I just can't figure him out though, if he wanted me to go so badly why in the hell didn't he wake me up???? Good lord we could have avoided the whole thing if he had just swallowed his pride and done one simple little thing!!!! UGH
He is fine though, and he actually got mad and left because the nurse left him sitting in the waiting room for an hour while she supposedly went to talk to his doctor. I told him that was kinda dumb, that he should have stayed, but I agree with him to... that kind of shit is so typical of the VA hospitals!!! He told me that he is just going to start seeing a civilian doc for all his stuff instead of fighting with them. It can take him up to 6-9 weeks to get a 15 minute appointment, so the aggravation isn't worth it, that and most of the docs are idiots!
My job called me on Friday and I have a new case, it is only 3 hours a day, M-F, but it is perfect for me. I started today, and I like them. They are a very cute couple. I am also doing another case every other weekend for 2 hours on Saturday and Sunday, from 7-9 AM, that one is going to kill me!! LOL, Clark said I could come home and nap after though!!!
Soooo for the big news of the DAY!!!!!! I have hunted down the Crimson Bitch!!! CD 1 tomorrow!!!! I started to spot this afternoon, and am working on the rest.

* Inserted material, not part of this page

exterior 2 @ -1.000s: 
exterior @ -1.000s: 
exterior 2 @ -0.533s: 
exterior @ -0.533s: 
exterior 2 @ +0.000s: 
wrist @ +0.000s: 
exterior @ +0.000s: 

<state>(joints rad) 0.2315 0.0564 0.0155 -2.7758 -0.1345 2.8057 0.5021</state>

Geez the cramps though.... freaking killing me!!! Tomorrow, I have to head to the clinic early to get more BCP's as I have been procrastinating and hadn't gotten any before now, so it will be a mad dash in the morning to get all my shit done before work. I am soooo ready to get this cycle underway and over with no matter what the outcome!! LOL I guess that explains why I was such a Cow this weekend to!! Oh well, PMS is the best excuse I can use right now, because being Lame has been used to death!!